Elle revient avec les mêmes traumatismes, brouillée avec l’ensemble de sa famille, au nom des querelles éternelles, et divorcée de son alter ego, Pierre-Yves Hardenne, parti avec 10 millions de francs et un avion de tourisme. Justine Henin a des revanches à prendre. Sans le tennis, sa vision manichéenne, sa dramaturgie de l’affrontement, elle est en mal d’exutoires.

Elle ne pourra empêcher les racontars, ni esquiver les coïncidences troublantes. D’abord, il y a la date de ce retour: janvier 2010, deux ans exactement après un départ en pleine gloire, totalement impromptu et incompris. Deux ans, la durée d’une suspension pour dopage. «Or nous savons que, traditionnellement, le tennis a souvent prononcé des peines non officielles, déguisées en blessure ou en congé sabbatique, afin de préserver son honneur», rapporte un ancien fonctionnaire du circuit.

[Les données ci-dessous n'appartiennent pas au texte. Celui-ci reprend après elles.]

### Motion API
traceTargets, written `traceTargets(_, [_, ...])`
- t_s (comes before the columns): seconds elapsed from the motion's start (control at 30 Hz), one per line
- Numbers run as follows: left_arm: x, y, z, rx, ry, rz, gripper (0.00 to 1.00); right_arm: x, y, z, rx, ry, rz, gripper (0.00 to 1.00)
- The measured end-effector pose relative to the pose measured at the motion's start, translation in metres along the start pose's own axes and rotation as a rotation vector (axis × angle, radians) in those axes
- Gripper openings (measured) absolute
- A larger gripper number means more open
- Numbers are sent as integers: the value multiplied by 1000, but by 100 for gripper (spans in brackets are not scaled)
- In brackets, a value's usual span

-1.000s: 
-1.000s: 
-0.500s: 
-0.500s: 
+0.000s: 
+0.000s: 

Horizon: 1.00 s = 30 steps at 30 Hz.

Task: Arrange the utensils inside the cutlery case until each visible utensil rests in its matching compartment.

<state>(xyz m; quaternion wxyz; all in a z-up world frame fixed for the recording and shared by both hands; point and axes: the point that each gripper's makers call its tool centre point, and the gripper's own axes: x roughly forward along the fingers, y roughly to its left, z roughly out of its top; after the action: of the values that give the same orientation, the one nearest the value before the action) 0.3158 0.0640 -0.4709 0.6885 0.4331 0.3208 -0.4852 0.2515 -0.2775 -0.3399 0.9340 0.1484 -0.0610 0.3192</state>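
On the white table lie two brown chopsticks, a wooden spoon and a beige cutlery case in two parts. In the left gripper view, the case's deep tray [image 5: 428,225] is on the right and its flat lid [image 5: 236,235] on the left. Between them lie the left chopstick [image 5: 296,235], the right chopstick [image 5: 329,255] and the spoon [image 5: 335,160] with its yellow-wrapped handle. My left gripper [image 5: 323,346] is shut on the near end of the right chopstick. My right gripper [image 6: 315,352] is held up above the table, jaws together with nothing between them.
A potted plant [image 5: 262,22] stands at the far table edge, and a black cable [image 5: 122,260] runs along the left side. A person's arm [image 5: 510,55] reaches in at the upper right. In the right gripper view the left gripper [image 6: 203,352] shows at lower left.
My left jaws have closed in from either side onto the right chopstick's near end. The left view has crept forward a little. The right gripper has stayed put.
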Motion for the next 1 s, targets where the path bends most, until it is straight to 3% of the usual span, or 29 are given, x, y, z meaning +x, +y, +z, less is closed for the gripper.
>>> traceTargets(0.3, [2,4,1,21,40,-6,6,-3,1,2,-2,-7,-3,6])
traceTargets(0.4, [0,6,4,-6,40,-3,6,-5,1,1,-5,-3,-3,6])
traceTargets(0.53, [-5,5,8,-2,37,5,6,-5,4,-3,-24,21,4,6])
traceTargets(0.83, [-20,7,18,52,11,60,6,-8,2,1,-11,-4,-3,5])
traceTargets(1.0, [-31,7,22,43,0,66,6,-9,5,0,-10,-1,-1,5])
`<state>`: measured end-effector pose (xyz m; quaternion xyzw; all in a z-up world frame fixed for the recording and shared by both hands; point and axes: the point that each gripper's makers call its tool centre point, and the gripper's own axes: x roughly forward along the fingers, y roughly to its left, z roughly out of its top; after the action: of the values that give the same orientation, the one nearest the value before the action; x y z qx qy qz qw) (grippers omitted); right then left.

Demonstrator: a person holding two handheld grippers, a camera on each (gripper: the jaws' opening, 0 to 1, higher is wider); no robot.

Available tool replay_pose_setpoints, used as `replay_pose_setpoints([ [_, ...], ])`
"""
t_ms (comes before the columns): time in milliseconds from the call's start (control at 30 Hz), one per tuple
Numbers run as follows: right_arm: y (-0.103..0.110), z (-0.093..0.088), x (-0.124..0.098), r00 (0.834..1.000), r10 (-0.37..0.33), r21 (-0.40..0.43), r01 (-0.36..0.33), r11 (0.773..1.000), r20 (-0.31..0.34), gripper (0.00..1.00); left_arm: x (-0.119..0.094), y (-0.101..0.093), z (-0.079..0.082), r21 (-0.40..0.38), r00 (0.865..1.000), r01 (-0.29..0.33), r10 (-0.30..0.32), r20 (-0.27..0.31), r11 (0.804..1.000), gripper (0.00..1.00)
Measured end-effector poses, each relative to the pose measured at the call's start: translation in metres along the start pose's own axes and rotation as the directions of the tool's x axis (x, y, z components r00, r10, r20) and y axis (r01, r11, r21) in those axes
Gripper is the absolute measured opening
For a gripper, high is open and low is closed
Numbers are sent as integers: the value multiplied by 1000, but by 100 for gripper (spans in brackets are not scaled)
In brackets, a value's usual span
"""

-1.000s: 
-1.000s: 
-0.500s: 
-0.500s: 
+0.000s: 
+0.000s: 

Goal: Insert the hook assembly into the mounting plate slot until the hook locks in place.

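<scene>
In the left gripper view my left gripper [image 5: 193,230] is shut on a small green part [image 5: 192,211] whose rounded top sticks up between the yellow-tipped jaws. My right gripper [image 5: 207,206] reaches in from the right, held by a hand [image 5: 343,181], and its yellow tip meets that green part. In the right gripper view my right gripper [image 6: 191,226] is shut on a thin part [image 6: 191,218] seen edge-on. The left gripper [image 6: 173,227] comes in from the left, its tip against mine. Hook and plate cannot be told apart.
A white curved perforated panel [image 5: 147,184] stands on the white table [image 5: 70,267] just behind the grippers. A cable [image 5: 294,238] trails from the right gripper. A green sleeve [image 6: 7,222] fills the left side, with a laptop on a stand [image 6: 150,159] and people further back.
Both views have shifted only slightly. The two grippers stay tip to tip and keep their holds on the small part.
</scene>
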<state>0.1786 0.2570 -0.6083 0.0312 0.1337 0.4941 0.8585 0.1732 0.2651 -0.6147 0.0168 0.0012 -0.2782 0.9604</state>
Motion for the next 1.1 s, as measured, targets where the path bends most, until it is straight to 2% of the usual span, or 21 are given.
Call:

Il y a aussi la «success story» de Kim Clijsters, compatriote et néanmoins rivale, revenue avec son bonheur conjugal étalé sans vergogne, son talent déployé sans contrariété, sa popularité ravivée sans effort… «Justine n’en avait pas assez avec ses shows télé. Fallait qu’elle revienne sur le terrain car elle est jalouse qu’on ne parle plus que de «Maman Kim», écrit un blogueur, dans la veine de la pensée dominante.

Justine Henin, non, n’est pas encore revenue de tout. Elle revient et puis c’est tout, dressée sur son mètre soixante-huit de pugnacité, d’où elle conserve une haute idée de l’excellence. Elle sera probablement la plus complète, la plus assidue et la plus inventive de ses contemporaines. Elle restera aussi une exception morphologique, une force fragile dans toute son extrême intempérance.

Selon les confidences du Dr Serge Messens, la championne n’a plus de jambier antérieur (les injections de cortisone ont achevé le tendon), elle présente une cavité dans le cartilage du genou droit, un tendon endommagé à l’épaule droite, un système immunitaire fragile et des troubles digestifs à l’entrée de l’intestin grêle, où se concentrent les bactéries – d’où des fatigues répétées. Vite blessée, vite guérie, Justine Henin a fini par contracter un virus mal identifié qui, en 2004, l’a réduite à l’indolence. Quand n’importe quel comptable ou menuisier «aurait obtenu une incapacité de travail», selon le Dr Messens, Justine Henin a remporté sept titres du Grand Chelem – mais aucun à Wimbledon, son «seul regret».

Elle a soulevé des blocs de fonte jusqu’à en vomir, et poussé son corps endolori à l’insomnie. Elle avait 18 ans lorsque, ses revanches en bandoulière, elle a sonné à la porte de Pat Etcheberry, l’ancien préparateur physique de Pete Sampras, dans une rencontre restée légendaire: «La gamine avait une maturité anormale pour son âge. Je lui ai demandé quel était son but. Elle m’a répondu: devenir la meilleure. Nous avons tout simplement travaillé dans ce sens, en totale adéquation… Ce n’était pas compliqué parce que, sous sa carcasse menue, Justine possède un sens du sacrifice extraordinaire. Je ne l’ai jamais entendue se plaindre.» L’ex-numéro une mondial raconte à quel point, parfois, les tournois lui semblaient reposants.

Elle avait 18 ans, sa mère avait succombé à un cancer, ses frères avaient acheté un coupé sport avec ses économies, son père l’avait éperonnée avec des ardeurs de maquignons. «La douche était mon seul moment de répit», écrit-elle dans sa biographie. Aujourd’hui, Justine Henin reprend le cours de son existence, Cosette en col blanc, pauvre petite fille riche, embrigadée dans des combats contre la terre entière, sans avoir la force de les gagner tous. Tant pis: elle défiera le bataillon des cogneuses en jupettes. Justine Henin a conquis ce monde de brutes dans des ahans poétiques; lèvres fines et pincées; front inquiet et regard effarouché; l’obsession de gagner, encore et encore. «J’ai puisé ma force dans la rage, la révolte, le sentiment d’injustice.» Elle décrivait ensuite, dans la fantasmagorie de la résignation: «J’essaie de trouver la sérénité, l’équilibre, sans le tennis et l’adrénaline.» Il ne lui restait alors que deux passions, deux: les enfants et Céline Dion.